Before the end of each working day, I take some time to organise our cloud platform – to make sure the cluster is running a healthy status and check if there are any warnings that should be resolved or any compute/storage resources that can be recycled.
Do you have any anecdotes you’d like to share with us?
At idalab we have the kind of team that always surprises you, in a very cute way. I’m based in Munich, as that’s where I’m studying for my master’s, so I work remotely. But I once received an invitation to an event – “Details secret,” it stated – that Juliane wanted me to attend in person.
“Sure,” I said. So I bought a ticket, booked a hotel and travelled to Berlin. Along the way I kept thinking about what kind of event it could be. There were no clues – it could be anything.
So I arrived at the office, met my lovely colleagues, enjoyed a coffee break with them, and even had two meetings (finally in-person) before the start. By the time the event started, the whole Arena was beautifully decorated – I don’t know when that happened. Then Paul started to read my name, someone handed me a glass of champagne, and I was told I was being promoted, from student trainee to junior associate. Happiness comes so suddenly! This is so idalab.
Have you always worked in the position you now have at idalab?
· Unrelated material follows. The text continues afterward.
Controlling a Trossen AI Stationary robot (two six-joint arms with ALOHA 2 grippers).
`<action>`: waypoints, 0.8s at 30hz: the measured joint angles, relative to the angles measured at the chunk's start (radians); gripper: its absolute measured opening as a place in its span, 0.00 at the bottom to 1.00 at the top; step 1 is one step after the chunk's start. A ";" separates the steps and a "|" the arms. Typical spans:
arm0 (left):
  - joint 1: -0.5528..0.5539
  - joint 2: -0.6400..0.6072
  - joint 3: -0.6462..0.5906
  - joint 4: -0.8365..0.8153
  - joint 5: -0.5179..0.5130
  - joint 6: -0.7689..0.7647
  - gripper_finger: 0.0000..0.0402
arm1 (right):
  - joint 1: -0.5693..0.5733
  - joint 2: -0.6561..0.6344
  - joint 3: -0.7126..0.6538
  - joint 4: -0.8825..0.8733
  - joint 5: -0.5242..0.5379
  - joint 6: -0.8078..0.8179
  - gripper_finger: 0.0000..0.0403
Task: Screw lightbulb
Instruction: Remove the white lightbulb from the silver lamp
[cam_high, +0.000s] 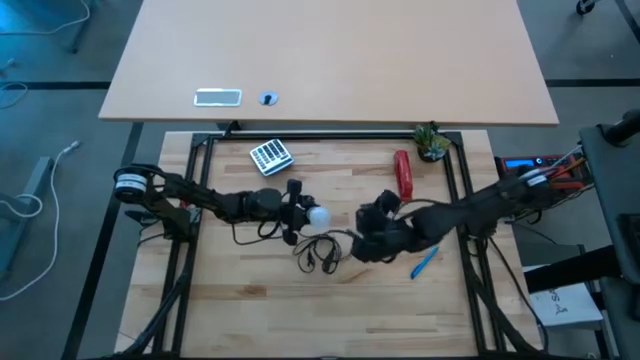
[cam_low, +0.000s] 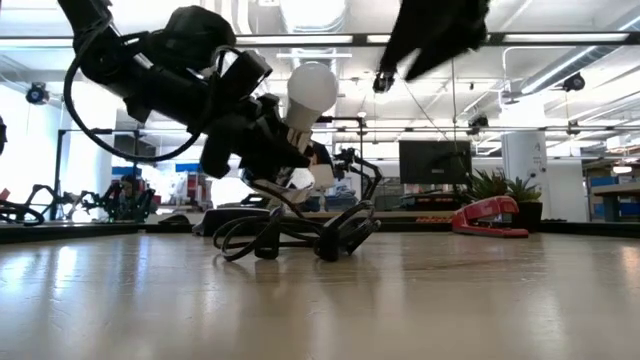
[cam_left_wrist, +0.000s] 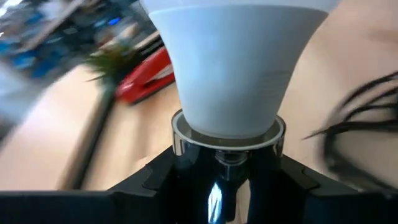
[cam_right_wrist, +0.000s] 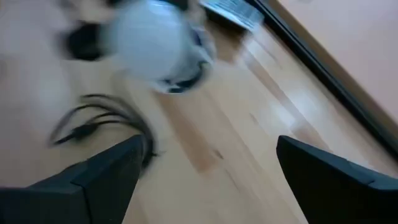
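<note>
Seen from above: left gripper (cam_high: 297, 212) near table (cam_high: 240, 310) centre, clamped on a shiny silver socket (cam_high: 300, 213) with the lightbulb (cam_high: 318, 214) seated in its mouth, globe pointing toward 3 o'clock. Right gripper (cam_high: 362, 232) just beyond at 3 o'clock, apart from the bulb, fingers spread wide and holding nothing. At 5 o'clock from the bulb, a loose tangle of black cord (cam_high: 322, 252) on pale wood planks; at 10 o'clock a grey keypad-like calculator (cam_high: 270, 156); at 2 o'clock a red stapler (cam_high: 404, 174), with a small green plant (cam_high: 431, 142) beyond it in the far right corner; a blue pen (cam_high: 424, 262) at 4 o'clock. Shown only at table height: bulb (cam_low: 310, 92) and socket lifted clear of the wood, tilted up, cord (cam_low: 290, 232) looping down to the surface, stapler (cam_low: 489, 216) low and wedge-shaped at the far right. Shown only from the left wrist: smooth frosted white plastic of the bulb (cam_left_wrist: 233, 68) narrowing into a polished metal ring of the socket (cam_left_wrist: 227, 138), dark fingers (cam_left_wrist: 155, 186) pressed on either side below. From the right wrist: blurred white globe (cam_right_wrist: 149, 38) ahead between two widely parted dark fingers (cam_right_wrist: 106, 174), thin cord (cam_right_wrist: 99, 121) curling on the wood grain.
</note>
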 joint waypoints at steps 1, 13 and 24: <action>-0.006 -0.001 0.002 -0.002 -0.055 0.011 0.40 | 0.008 -0.008 0.000 0.029 -0.004 -0.045 0.89; -0.042 -0.001 -0.002 0.005 -0.375 0.085 0.40 | -0.034 0.084 0.024 0.202 0.060 -0.112 0.89; -0.086 -0.001 -0.005 0.003 -0.374 0.159 0.39 | -0.078 0.254 0.144 0.238 0.079 -0.213 0.89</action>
Not at all. My role has changed a lot, both in terms of working content and target clients. As I mentioned before, I was mainly working on internal infrastructure for my first three months. My role at this stage was more about how to convince colleagues to accept the new infrastructure. I’d also listen to their suggestions and do modifications, as well as arrange follow-up coaching sessions.
After that, I started to gradually get involved in client projects. We wanted to build on the success of our internal infrastructure by looking for ways it could be beneficial to client projects. This gave me a chance to apply existing internal experiences in a client project context.
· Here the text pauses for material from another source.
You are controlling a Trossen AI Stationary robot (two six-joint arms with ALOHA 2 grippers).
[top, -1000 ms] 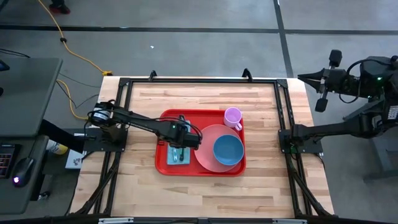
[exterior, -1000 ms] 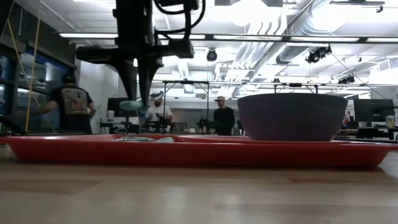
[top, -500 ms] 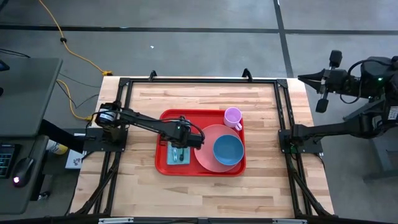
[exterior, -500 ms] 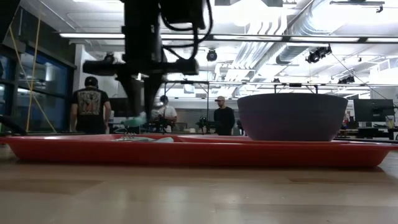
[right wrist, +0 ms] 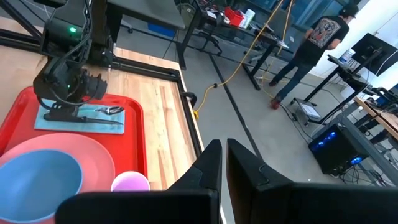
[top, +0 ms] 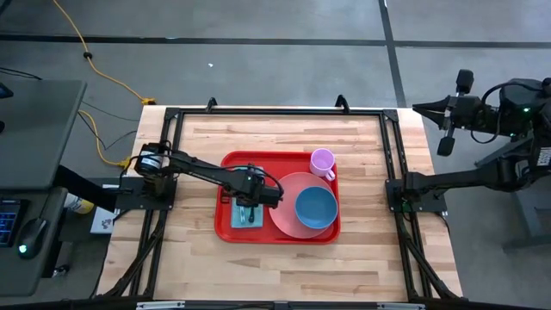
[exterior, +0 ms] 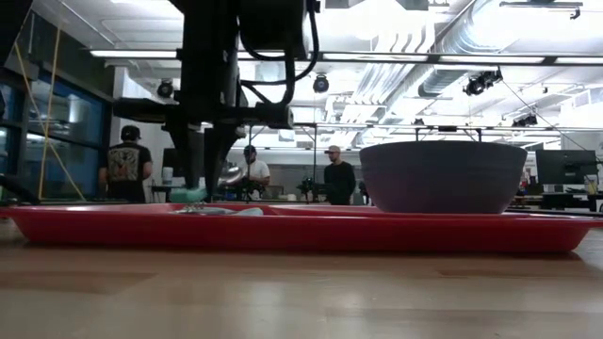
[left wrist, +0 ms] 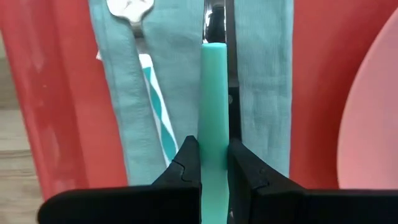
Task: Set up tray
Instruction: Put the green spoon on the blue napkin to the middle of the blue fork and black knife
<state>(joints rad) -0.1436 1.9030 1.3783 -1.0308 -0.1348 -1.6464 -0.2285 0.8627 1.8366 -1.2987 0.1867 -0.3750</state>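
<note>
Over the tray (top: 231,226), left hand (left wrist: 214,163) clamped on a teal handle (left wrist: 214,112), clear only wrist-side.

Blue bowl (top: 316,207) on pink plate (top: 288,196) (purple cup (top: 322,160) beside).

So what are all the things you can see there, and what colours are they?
Tray: one, red, middle of the wooden table.
Plate: one, pink, on the tray's right part.
Bowl: one, blue, on the plate.
Cup: one, light purple, tray's far right corner.
Napkin: one, teal, lying on the tray's left part.
Fork: one, silver, on the napkin.
Utensil with teal handle: one, over the napkin, held; its far end is hard to make out.
People: three, dark clothes, in the room behind.
Left end effector: black, shut on the teal handle, over the tray.
Right end effector: black, fingers nearly together, parked off the table's right side.
</note>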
Right now, I’m the only one in the team who’s on the engineering program track, as we still do a lot of the engineering work with specialised partner companies. But, as I mentioned before, we’re actively preparing the recruitment process for another data engineer. I am very excited about new members joining the engineering team. We will have more capacities to enhance our internal infrastructure and explore new trends and technologies, as well as communicate about learning experiences. As for myself, in addition to continuing to explore emerging technologies, I want to focus more on enriching my domain knowledge, especially in the fields of biomedical computing and protein prediction.